Los cambios en todo el genoma de la monometilación de H4K20 en ratones condujeron a una reparación defectuosa de rotura de doble cadena, recombinación de cambio de clase de Ig y a translocaciones que implican el locus IgH.
La metilación de H3K79 también se ha implicado en la recombinación del ADN y posiblemente en la formación de translocación.
En las células de cáncer de próstata, el receptor de andrógenos ligando induce el enriquecimiento de H3K79me2 en las regiones de punto de corte y la sobreexpresión de la metiltranferasa H3K79 DOT1L aumenta la frecuencia de translocaciones en presencia de andrógeno y estrés genotóxico.
El mapeo genómico de un conjunto de modificaciones de histonas en una línea celular de cáncer de próstata ha indicado un posible enriquecimiento de las marcas de cromatina activa, H3K4me3, H3K36me3 y H3 acetilado, sobre la región de translocación TMPRSS2-ERG.
Además, las regiones correspondientes a puntos de ruptura de próstata distintos de TMPRSS2-ERG mostraron un patrón completamente diferente en que se agotaron de estas marcas activas y en su lugar se enriquecieron en la marca represiva H3K27me3.
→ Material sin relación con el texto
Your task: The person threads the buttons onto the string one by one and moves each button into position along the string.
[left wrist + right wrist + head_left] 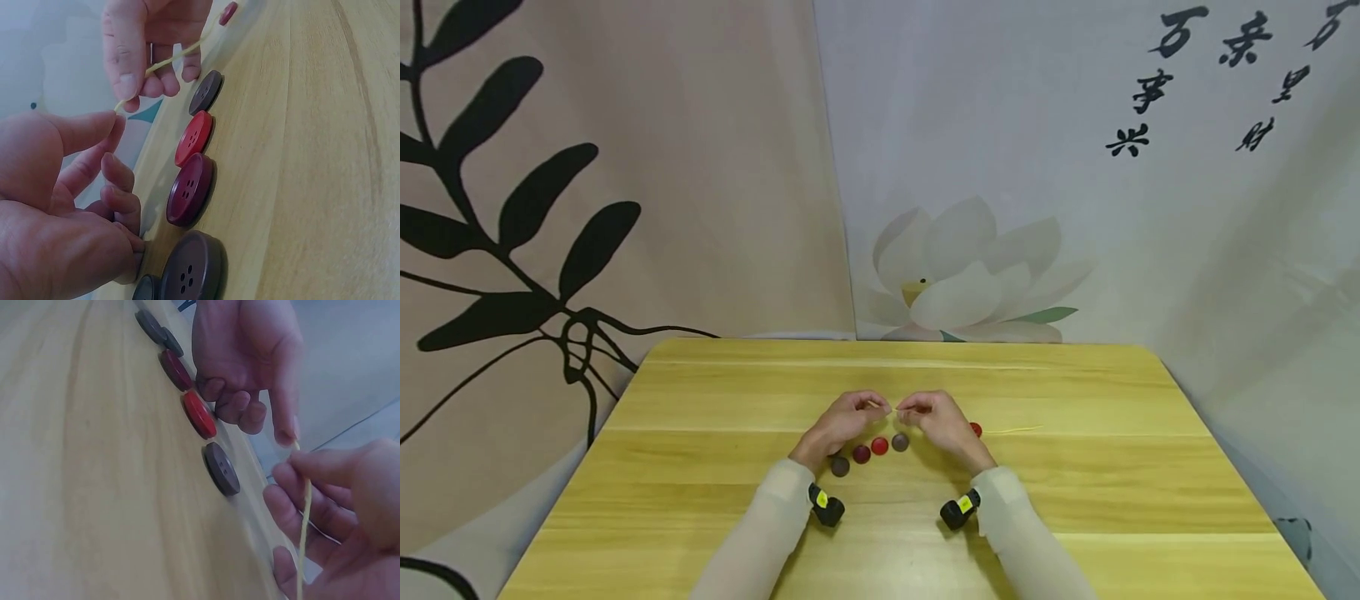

Lo que indica que la relación entre las marcas de histonas y la susceptibilidad a roturas es compleja.
Sin embargo, la suma de estas observaciones apunta a la posibilidad de un efecto combinado de las características de la secuencia de ADN, la estructura de la cromatina y las modificaciones de las histonas en la susceptibilidad a roturas cromosómicas.